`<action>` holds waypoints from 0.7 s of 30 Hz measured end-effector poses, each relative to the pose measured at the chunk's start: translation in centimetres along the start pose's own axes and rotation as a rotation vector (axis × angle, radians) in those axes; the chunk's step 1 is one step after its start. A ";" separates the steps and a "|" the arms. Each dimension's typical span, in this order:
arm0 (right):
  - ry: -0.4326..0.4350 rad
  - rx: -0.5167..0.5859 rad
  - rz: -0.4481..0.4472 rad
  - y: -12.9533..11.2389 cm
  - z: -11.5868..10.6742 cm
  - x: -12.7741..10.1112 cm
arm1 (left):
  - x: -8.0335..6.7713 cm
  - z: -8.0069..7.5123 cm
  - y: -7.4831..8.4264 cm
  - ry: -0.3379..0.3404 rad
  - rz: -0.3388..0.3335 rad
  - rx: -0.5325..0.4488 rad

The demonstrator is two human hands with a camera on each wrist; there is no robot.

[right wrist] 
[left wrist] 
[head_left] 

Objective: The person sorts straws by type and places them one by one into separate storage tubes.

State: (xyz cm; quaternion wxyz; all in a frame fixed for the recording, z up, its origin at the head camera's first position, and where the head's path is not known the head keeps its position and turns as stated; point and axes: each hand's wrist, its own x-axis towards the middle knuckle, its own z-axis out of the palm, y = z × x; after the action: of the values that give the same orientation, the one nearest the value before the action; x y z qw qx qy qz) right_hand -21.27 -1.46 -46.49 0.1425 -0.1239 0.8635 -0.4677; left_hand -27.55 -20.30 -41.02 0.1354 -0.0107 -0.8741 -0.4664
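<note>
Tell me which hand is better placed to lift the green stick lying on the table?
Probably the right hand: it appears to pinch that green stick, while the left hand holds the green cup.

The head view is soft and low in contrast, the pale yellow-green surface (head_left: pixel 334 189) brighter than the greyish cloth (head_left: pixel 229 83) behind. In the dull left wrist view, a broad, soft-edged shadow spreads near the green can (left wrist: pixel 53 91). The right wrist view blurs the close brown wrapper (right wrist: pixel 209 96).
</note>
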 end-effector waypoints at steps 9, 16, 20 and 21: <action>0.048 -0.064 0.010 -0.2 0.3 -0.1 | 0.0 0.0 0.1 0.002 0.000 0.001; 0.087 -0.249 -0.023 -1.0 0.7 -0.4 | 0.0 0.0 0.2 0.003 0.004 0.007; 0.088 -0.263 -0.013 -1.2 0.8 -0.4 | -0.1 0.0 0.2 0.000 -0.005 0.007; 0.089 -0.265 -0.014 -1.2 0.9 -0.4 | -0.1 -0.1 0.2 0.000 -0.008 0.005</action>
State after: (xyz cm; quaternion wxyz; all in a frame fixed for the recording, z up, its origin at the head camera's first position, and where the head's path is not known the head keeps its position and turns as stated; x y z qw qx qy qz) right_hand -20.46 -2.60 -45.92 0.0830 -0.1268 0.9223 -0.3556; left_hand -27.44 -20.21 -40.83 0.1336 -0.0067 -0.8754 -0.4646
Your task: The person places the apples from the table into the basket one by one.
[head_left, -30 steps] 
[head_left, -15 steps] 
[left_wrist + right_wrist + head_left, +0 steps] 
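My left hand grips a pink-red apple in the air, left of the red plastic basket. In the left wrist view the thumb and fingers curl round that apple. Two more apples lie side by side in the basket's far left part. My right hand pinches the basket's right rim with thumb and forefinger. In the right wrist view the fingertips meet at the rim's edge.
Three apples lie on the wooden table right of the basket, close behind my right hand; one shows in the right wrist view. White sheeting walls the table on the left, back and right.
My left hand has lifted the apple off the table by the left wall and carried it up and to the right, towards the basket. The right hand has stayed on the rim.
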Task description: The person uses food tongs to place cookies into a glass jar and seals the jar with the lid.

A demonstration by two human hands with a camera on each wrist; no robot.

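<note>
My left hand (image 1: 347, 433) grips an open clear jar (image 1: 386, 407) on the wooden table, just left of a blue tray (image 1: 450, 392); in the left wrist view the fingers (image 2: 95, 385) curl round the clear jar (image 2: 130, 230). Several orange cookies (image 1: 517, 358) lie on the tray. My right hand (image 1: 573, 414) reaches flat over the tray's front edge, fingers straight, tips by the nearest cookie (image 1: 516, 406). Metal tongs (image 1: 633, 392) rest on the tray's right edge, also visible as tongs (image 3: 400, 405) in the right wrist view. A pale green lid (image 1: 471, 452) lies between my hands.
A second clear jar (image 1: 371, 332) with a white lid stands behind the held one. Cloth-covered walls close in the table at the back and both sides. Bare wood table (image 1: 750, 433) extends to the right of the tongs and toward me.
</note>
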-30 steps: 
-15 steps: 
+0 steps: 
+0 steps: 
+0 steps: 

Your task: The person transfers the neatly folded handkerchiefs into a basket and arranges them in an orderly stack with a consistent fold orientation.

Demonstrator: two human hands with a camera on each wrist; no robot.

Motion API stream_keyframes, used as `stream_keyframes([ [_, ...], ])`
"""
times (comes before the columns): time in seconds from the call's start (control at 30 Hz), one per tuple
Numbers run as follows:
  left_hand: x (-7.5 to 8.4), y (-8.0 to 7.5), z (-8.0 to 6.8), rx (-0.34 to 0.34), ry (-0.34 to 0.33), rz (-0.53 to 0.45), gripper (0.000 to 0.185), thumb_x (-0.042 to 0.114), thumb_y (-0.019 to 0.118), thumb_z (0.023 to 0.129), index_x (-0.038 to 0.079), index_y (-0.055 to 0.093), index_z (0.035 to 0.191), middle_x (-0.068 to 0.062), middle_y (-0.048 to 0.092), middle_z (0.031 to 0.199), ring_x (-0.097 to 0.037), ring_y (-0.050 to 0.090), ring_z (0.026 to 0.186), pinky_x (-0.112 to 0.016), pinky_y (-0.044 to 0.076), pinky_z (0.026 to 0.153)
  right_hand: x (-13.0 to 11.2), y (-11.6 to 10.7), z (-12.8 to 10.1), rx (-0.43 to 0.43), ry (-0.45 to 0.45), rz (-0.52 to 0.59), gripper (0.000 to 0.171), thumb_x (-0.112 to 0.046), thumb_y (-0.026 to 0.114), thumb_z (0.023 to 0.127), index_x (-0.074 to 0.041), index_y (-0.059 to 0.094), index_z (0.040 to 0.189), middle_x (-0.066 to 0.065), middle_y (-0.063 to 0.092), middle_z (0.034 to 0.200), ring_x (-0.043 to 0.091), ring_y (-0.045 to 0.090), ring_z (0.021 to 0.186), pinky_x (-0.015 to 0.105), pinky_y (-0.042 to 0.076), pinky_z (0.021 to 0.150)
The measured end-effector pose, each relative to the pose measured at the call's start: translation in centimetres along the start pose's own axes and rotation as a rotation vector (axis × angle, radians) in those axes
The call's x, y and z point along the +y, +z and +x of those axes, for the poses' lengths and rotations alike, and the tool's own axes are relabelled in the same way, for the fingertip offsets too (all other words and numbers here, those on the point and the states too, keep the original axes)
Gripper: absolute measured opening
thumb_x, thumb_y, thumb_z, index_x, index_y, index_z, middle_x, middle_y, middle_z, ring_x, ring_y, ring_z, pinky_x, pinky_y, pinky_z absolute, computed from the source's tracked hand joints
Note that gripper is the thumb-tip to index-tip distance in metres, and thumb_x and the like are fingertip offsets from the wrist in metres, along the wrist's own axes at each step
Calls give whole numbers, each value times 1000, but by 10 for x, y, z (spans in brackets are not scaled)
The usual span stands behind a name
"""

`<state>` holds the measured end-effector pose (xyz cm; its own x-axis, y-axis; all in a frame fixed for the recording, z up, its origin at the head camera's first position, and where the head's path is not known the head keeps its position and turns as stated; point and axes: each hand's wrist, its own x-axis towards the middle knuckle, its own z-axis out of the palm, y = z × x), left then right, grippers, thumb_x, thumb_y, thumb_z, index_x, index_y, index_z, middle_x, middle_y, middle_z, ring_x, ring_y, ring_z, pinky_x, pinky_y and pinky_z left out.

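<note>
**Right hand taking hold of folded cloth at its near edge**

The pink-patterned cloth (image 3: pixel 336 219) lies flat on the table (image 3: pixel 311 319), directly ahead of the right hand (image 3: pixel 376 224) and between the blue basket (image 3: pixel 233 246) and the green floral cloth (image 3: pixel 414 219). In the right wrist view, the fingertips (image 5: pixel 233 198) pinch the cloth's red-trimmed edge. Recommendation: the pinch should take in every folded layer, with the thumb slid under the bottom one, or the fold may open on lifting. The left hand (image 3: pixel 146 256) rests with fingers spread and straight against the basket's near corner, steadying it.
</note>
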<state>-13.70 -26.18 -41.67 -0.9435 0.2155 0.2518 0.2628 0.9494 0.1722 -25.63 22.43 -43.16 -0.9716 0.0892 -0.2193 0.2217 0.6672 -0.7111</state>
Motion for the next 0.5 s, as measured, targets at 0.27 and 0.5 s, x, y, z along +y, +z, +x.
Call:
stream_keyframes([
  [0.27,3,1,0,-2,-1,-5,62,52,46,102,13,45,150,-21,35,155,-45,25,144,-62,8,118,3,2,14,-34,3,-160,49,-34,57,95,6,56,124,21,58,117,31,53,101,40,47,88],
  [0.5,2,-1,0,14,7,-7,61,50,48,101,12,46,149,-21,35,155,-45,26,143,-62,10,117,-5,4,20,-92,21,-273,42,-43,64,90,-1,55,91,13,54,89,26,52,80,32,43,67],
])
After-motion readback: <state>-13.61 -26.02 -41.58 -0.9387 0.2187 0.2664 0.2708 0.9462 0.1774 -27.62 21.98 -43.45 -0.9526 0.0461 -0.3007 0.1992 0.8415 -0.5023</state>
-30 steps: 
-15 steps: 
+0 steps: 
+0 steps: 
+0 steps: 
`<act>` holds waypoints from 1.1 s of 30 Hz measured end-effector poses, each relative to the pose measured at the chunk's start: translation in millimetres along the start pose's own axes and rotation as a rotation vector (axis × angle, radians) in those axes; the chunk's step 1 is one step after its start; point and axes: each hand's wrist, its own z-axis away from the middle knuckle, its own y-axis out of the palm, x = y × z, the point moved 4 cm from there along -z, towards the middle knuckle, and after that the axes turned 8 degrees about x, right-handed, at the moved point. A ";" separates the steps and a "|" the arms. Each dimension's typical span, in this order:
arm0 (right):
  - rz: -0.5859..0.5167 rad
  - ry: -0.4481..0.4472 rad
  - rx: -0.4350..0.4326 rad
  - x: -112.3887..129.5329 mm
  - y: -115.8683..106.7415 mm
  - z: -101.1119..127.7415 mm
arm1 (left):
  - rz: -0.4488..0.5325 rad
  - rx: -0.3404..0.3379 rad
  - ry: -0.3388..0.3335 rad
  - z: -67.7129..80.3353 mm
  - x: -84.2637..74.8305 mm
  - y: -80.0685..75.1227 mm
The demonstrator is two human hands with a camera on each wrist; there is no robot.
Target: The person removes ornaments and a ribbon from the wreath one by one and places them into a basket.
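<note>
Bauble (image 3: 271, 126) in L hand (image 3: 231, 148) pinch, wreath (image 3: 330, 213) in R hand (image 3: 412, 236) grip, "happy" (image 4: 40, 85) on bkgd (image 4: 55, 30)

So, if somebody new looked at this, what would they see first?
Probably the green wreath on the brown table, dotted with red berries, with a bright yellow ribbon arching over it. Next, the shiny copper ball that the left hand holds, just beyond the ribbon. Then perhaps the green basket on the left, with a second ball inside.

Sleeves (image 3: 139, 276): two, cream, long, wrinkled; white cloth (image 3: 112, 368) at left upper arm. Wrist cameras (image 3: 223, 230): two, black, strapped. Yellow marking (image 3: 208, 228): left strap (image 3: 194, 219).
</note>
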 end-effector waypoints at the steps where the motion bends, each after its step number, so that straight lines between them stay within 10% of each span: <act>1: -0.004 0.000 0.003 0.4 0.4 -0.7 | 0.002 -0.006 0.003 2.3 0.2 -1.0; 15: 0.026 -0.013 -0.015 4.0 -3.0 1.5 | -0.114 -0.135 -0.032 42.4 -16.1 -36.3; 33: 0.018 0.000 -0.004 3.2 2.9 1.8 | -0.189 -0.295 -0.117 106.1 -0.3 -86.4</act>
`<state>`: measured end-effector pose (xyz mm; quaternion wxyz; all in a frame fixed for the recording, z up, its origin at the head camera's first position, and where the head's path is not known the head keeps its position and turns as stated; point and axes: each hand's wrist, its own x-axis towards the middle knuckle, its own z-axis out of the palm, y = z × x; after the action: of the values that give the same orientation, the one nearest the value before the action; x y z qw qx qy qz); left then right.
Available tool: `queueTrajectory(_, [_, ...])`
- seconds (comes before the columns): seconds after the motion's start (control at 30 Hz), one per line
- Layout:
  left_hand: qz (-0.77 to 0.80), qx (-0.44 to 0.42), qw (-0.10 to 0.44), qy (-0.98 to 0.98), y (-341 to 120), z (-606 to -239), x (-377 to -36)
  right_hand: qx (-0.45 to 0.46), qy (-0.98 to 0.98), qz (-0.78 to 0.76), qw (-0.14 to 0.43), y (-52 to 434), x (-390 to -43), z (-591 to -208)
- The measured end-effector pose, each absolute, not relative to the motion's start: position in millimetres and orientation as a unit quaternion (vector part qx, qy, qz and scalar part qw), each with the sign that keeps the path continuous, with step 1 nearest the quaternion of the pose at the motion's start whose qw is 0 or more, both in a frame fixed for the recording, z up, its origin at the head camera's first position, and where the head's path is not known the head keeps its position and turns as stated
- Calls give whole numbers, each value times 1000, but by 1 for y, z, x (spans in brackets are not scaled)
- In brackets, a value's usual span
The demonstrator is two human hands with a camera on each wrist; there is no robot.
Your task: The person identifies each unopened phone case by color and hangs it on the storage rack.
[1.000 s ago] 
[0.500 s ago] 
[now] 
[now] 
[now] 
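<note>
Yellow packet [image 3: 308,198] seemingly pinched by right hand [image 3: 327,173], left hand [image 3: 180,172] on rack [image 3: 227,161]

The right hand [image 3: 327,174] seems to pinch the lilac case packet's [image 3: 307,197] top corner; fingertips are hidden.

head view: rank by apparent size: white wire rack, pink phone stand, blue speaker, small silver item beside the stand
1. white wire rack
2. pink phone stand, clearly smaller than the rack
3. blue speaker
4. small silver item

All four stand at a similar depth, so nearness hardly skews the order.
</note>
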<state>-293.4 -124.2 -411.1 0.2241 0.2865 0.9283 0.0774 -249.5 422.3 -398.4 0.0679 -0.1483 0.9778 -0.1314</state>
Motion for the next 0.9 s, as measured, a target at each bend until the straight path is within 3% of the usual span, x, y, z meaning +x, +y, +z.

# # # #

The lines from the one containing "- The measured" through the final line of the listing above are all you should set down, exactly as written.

- The measured end-effector pose, each absolute, not relative to the motion's start: position in millimetres and orientation as a unit quaternion (vector part qx, qy, qz and scalar part qw), each with the sign that keeps the path continuous, with step 1 nearest the quaternion of the pose at the motion's start whose qw is 0 or more, both in a frame fixed for the recording, z up, its origin at the head camera's first position, and where the head's path is not known the head keeps its position and turns as stated
- Calls give whole numbers, each value times 1000, but by 1 for y, z, x (spans in brackets are not scaled)
- In brackets, a value's usual span
The demonstrator is two human hands with a camera on each wrist; there is no robot.
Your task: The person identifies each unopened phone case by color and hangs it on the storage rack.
[1.000 s ago] 
[0.500 s ago] 
[now] 
[now] 
[now] 
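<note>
Yellow packet [image 3: 308,198] seemingly pinched by right hand [image 3: 327,173], left hand [image 3: 180,172] on rack [image 3: 227,161]

The right hand [image 3: 327,174] seems to pinch the lilac case packet's [image 3: 307,197] top corner; fingertips are hidden.

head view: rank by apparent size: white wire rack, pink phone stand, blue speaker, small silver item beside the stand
1. white wire rack
2. pink phone stand, clearly smaller than the rack
3. blue speaker
4. small silver item

All four stand at a similar depth, so nearness hardly skews the order.
</note>
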<state>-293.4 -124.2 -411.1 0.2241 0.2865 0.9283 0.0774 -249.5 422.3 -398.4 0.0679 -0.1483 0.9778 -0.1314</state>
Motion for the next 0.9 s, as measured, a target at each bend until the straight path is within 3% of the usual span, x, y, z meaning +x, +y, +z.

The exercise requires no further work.